THE FDIC’S ROLE IN RESOLVING BANK FAILURES

• Prior to 1950, the FDIC could resolve bank failures by choosing the less expensive of two options: (1) liquidating the bank and paying off insured depositors, or (2) arranging for acquisition by a healthy bank.

• In 1950, Congress authorized the FDIC to infuse funds to keep a bank open when the bank’s continued operation was considered “essential” to the community.

• In 1991, the FDIC was granted a “systemic risk exception” which allowed the FDIC to provide assistance to a troubled institution, even if was the more expensive option, if failure of the bank would have serious adverse effects on the economy or financial stability.

• In 2008, under the Troubled Asset Relief Program, 707 banks received capital injections amounting to $245 billion from the government; 86 percent of TARP funds went to 20 big banks.

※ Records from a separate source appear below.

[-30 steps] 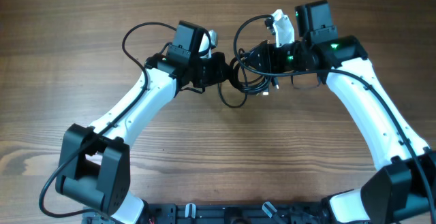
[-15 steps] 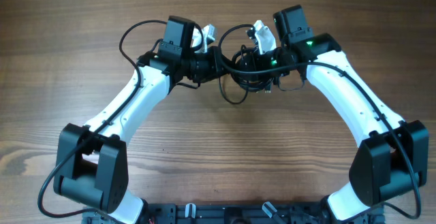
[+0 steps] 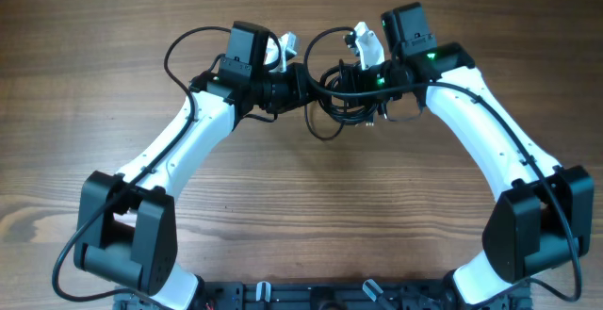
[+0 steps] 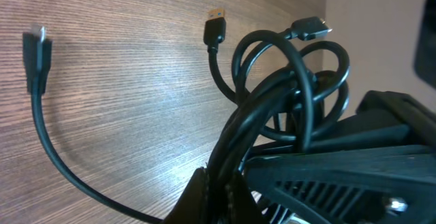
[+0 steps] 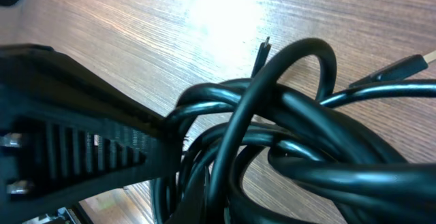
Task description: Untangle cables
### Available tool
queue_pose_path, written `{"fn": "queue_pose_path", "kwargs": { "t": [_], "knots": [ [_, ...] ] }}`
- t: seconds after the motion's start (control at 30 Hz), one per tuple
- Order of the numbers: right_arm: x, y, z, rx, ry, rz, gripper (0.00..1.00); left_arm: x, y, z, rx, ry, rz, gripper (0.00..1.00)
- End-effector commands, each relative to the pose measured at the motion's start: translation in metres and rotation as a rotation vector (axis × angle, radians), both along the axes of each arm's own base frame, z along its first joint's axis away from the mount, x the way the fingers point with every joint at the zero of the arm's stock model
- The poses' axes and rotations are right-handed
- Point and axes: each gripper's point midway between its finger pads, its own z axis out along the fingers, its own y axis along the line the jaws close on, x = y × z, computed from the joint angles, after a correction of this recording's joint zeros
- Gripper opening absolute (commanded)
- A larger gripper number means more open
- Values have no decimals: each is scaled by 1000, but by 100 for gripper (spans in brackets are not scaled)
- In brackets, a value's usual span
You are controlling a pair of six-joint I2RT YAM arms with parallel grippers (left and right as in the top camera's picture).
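1. Shows bare wooden counter (image 3: 85, 84) at far left of the overhead view, then the left arm (image 3: 188, 140) reaching in toward the middle.
2. Finds the left pincer (image 3: 303, 86) clamped shut on the cables (image 3: 330, 103), exactly as a second ago. Grips several black strands low in the left wrist view, with coils rising above the hold.
3. Places the cables as a single black knot held between the two pincers, over the far middle of the counter, with one loop (image 3: 325, 133) drooping toward the near side. Cannot tell whether the knot clears the wood.
4. Picks out loose ends in the left wrist view: a dark plug (image 4: 35, 50) on a long free tail at left, a gold-tipped plug (image 4: 214, 30) in the middle, and a third plug (image 4: 310, 26) at the top of the coil.
5. Marks the change on the right side: the right pincer (image 3: 341, 82), part open and further out a second ago, now drawn in and closed on the knot. Presses a ribbed finger (image 5: 82, 149) against thick crossing strands in the right wrist view.
6. Means, by judgement, a hold on both sides, set for drawing the knot apart. Leaves every strand still crossed and none freed. Risks cinching the tangle tighter with a straight pull.
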Motion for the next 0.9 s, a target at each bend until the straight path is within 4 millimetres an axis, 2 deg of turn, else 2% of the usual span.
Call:
{"fn": "queue_pose_path", "kwargs": {
  "t": [0.0,0.1,0.2,0.23,0.3,0.33,0.37,0.43,0.53,0.73,0.8,0.87],
  "knots": [
    [7,12,37,98,-48,32,4,4,6,-1,44,-9,38,4],
    [7,15,64,143,-79,12,4,4,15,-11,103,11,74,4],
    [1,14,100,210,-146,23,4,0,28,-25,184,42,107,4],
    [0,9,121,244,-176,-2,4,-2,34,-30,228,40,104,4],
    [-1,1,138,265,-210,-29,4,-3,40,-36,271,39,105,4],
    [-2,-6,151,279,-234,-54,4,-4,45,-39,300,47,120,4],
    [-4,-22,174,304,-279,-98,4,-5,57,-47,369,56,151,4],
    [-12,-33,195,343,-321,-99,4,-4,68,-52,434,48,168,4],
    [-28,-44,222,434,-322,-99,4,-2,78,-55,489,35,192,4],
    [-51,-54,256,665,-214,-15,4,1,91,-59,556,25,229,4],
    [-61,-64,279,773,-178,45,4,0,99,-63,600,32,244,4],
    [-64,-73,293,815,-174,73,4,-1,104,-66,631,37,254,4]
  ]
}}
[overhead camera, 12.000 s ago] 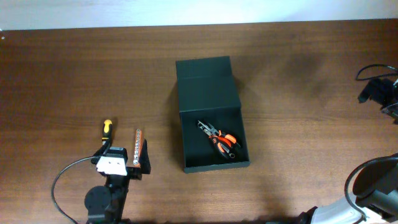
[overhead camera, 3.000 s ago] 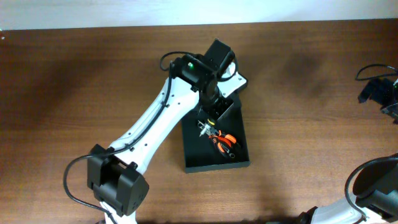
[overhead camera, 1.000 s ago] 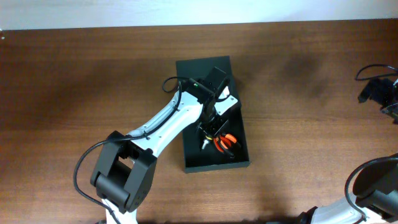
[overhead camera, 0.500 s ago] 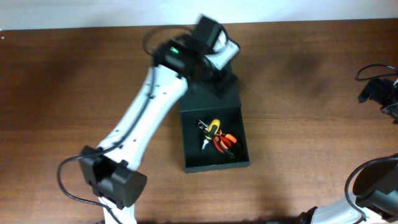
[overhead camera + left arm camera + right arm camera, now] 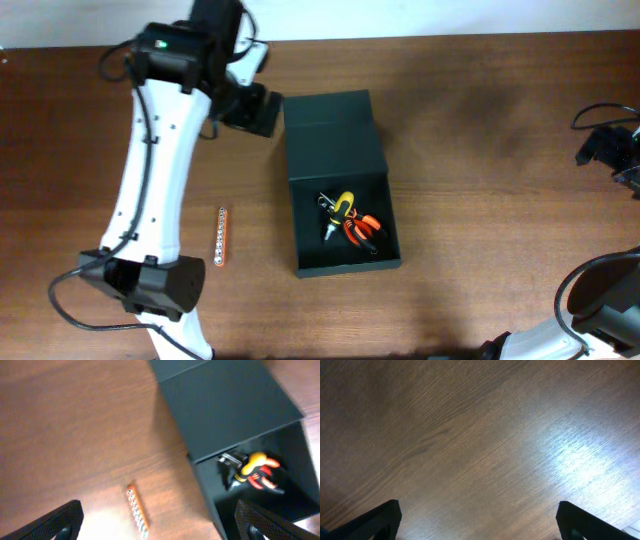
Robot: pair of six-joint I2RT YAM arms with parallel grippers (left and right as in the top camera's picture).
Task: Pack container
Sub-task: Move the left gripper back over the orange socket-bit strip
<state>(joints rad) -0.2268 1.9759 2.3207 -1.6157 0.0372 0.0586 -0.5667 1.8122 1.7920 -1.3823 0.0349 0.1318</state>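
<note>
Left arm (image 5: 150, 190): white shell, black joints, reaches up from near edge to far-left side of table (image 5: 480, 200). Table is brown wood grain w/ glare patches.

Bit strip (image 5: 222, 237): thin orange bar w/ a row of small silver round heads. Lies flat on bare wood, left of box, apart from it. Any marking too small to read; left wrist view is blurred.

Left gripper (image 5: 160, 525): fingers spread wide, nothing between them, only wood and the strip below. Hangs just beside the box's far-left corner.

Container (image 5: 330, 130): matte dark green-black rect box near table center. Flap lid folded back flat toward far side, crease visible, cavity open toward near side. No print legible on lid.

In cavity: screwdriver (image 5: 342, 203) w/ yellow handle, black collar and metal tip, lying over pliers (image 5: 365, 228) w/ orange-black grips, both touching, on the box floor.

Right gripper (image 5: 480, 522): far right edge of table, well apart from box. Black finger tips stand wide, released, holding nothing, bare wood under it.
</note>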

• After 2009, reforms driven by Dodd-Frank and the new Basel requirements attempt to prevent a bank from failing by (1) restricting the size of banks, (2) restricting scope of bank activities, and (3) requiring higher capital requirements for big banks. Dodd-Frank provides for orderly liquidation if a big bank fails, with the hope of preventing the recurrence of the “too-big-to-fail” problem.

THE ORDERLY LIQUIDATION AUTHORITY

The OLA is meant to prevent any future government bailouts by imposing costs on both owners and creditors.

• The FDIC can put taxpayer funds in the bank once the orderly liquidation authority is invoked to keep the
bank afloat for a defined time. The government is not allowed to bear the costs of liquidation without further congressional authorization.

• This could leave bondholders picking up the tab for any government losses, depending on how the FDIC structures the resolution, such as imposing a debt for equity swap. This could be potentially destabilizing, as it increases the incentive for bondholders to flee at the first hint of trouble.

AN INADEQUATE SOLUTION

Banking regulations and regulators have proliferated after each crisis, but this has not led to fewer and less costly banking crises.

• The problem was the regulatory authorities’ failure to enforce existing regulations.

• A big bank can still fail. With many changes still evolving and untested, the outcomes are unclear.

• Monitoring reforms and making adjustments as their impact becomes clear is important to prevent history from repeating itself.